Your goal >> In the entries below, which lines run from the one containing "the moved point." to the one containing "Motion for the"? Copy exactly those lines, ends included, and no others.

--------------------------------

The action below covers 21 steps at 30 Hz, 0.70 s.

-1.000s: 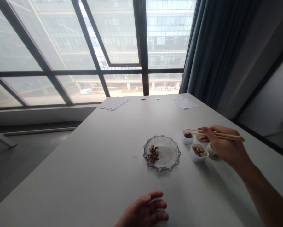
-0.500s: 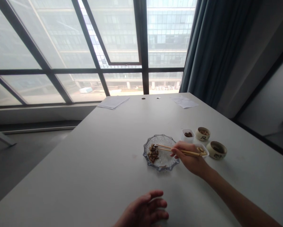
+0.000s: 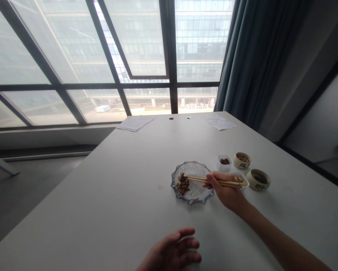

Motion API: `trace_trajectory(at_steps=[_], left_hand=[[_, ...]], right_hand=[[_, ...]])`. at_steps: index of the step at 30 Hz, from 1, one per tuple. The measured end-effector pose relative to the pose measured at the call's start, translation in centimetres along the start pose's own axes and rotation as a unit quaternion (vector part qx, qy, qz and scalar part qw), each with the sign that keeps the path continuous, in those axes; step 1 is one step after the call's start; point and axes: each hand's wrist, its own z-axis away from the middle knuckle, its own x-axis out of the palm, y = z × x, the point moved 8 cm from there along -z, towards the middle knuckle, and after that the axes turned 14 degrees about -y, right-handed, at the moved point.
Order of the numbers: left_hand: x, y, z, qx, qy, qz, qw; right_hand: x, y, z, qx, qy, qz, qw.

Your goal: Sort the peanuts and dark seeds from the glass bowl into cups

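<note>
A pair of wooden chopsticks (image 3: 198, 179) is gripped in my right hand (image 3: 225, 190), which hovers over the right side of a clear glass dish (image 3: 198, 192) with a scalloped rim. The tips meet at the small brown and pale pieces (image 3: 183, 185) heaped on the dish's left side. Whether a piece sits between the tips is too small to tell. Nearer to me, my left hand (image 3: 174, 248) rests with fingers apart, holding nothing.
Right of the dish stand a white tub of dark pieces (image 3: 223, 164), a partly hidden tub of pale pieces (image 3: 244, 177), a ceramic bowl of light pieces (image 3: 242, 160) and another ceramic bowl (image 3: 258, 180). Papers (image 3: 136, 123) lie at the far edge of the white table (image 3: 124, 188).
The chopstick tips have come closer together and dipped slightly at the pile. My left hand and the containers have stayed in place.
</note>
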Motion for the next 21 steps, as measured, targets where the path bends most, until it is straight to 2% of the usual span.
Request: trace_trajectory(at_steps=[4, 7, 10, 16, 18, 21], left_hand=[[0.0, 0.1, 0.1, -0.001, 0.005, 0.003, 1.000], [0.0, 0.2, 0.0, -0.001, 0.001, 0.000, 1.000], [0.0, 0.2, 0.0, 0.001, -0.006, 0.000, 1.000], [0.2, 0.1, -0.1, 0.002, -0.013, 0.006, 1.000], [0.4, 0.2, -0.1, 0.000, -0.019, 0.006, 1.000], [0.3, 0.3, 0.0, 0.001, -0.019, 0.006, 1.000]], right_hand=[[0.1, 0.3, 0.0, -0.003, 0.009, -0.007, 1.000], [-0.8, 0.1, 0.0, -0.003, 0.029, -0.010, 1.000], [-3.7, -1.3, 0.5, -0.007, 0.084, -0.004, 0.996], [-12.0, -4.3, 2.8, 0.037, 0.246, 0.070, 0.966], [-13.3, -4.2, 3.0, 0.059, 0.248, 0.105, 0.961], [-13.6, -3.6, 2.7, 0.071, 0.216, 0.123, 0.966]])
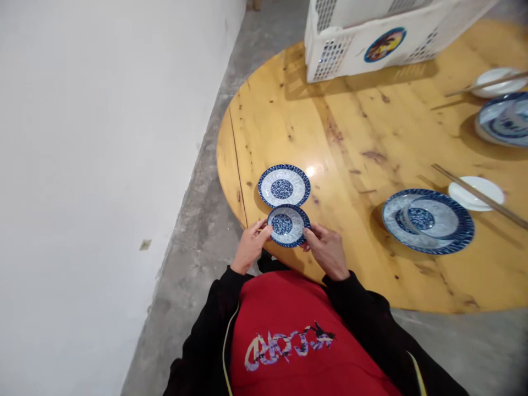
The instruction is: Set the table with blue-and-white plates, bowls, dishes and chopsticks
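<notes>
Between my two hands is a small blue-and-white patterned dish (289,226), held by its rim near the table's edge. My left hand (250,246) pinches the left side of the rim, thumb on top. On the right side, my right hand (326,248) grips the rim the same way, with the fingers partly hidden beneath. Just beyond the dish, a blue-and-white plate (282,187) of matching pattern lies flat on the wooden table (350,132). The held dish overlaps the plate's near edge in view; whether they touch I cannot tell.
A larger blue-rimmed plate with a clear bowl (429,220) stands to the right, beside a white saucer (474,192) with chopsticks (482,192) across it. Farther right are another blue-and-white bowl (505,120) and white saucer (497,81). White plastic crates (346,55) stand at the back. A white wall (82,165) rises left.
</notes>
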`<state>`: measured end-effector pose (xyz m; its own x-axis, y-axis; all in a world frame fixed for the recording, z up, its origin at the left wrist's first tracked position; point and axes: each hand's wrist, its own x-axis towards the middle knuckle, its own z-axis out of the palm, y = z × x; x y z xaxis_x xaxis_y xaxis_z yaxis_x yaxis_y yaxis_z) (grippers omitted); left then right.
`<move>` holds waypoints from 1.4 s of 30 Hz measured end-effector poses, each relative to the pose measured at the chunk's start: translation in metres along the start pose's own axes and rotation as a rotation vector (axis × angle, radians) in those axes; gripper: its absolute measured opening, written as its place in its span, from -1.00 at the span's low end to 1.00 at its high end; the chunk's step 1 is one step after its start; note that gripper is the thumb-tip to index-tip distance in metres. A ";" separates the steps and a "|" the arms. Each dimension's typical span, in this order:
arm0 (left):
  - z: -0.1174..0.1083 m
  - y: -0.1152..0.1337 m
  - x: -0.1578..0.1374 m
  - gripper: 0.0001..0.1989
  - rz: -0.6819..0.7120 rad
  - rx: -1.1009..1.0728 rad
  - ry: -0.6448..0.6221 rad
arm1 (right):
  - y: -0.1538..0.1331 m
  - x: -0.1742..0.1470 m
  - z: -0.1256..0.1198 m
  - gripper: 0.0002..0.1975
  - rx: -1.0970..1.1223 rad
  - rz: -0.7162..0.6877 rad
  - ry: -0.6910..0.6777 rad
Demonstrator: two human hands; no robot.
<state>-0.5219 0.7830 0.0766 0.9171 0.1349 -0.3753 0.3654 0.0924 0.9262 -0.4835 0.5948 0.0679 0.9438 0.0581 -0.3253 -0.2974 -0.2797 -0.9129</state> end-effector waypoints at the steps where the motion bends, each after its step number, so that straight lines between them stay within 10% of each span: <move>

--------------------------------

The answer >>
Motion API: `trace_trajectory(at_steps=[_], left_hand=[[_, ...]], right_hand=[[_, ...]])`. at_steps: index of the step at 30 Hz, from 1, one per tuple. The measured end-effector pose relative to the pose measured at the call's start, translation in centimetres along the start pose's own axes and rotation as a unit quaternion (vector part qx, qy, qz and scalar part qw), each with the sign that keeps the path continuous, in those axes; step 1 is one step after the call's start; point and axes: each hand's wrist, its own z-axis away from the middle knuckle, its own x-axis out of the palm, y = z × x, the point moved 8 cm from there along -z, towards the middle knuckle, and after that the axes turned 14 degrees about -y, right-handed, at the moved point.
Order of the numbers: left_hand: x, y, z, qx, qy, qz, qw; right_hand: x, y, z, qx, qy, qz, qw.

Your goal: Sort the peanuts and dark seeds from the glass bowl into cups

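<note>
A pair of wooden chopsticks (image 3: 198, 179) is gripped in my right hand (image 3: 225, 190), which hovers over the right side of a clear glass dish (image 3: 198, 192) with a scalloped rim. The tips meet at the small brown and pale pieces (image 3: 183, 185) heaped on the dish's left side. Whether a piece sits between the tips is too small to tell. Nearer to me, my left hand (image 3: 174, 248) rests with fingers apart, holding nothing.
Right of the dish stand a white tub of dark pieces (image 3: 223, 164), a partly hidden tub of pale pieces (image 3: 244, 177), a ceramic bowl of light pieces (image 3: 242, 160) and another ceramic bowl (image 3: 258, 180). Papers (image 3: 136, 123) lie at the far edge of the white table (image 3: 124, 188).
The chopstick tips have come closer together and dipped slightly at the pile. My left hand and the containers have stayed in place.
</note>
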Motion for the next 21 steps, as measured, targets where the path bends most, until it is straight to 2% of the usual span.

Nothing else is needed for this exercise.